*Task to carry out*.
Among the following entries, how many lines hold the string "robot"? State only the number.

►

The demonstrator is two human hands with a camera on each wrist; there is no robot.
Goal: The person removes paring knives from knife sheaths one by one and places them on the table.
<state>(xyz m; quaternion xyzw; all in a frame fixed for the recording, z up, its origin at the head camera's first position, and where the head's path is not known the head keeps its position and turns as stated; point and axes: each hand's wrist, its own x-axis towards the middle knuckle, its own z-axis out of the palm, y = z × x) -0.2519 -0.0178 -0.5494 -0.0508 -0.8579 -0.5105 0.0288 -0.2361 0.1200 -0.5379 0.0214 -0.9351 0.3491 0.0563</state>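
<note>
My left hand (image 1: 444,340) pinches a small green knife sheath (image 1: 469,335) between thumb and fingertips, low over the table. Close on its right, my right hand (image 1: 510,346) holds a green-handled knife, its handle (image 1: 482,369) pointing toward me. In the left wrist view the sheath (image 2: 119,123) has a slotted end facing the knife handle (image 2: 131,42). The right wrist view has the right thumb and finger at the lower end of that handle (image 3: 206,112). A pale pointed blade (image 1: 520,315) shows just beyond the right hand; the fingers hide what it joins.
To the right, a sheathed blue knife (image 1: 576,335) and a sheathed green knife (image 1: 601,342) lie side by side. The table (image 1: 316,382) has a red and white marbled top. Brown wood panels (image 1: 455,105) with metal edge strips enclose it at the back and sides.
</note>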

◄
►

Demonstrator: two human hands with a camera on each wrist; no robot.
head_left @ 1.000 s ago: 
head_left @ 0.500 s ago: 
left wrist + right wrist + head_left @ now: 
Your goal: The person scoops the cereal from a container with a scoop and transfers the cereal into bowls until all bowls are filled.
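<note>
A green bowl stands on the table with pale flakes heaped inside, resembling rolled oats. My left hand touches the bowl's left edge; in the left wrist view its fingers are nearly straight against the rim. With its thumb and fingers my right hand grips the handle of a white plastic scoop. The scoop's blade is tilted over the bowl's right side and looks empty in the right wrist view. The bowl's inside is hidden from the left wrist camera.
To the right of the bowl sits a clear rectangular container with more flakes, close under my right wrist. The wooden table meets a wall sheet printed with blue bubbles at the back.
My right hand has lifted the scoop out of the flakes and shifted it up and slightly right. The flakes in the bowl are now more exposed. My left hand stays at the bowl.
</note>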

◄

*Your response*.
2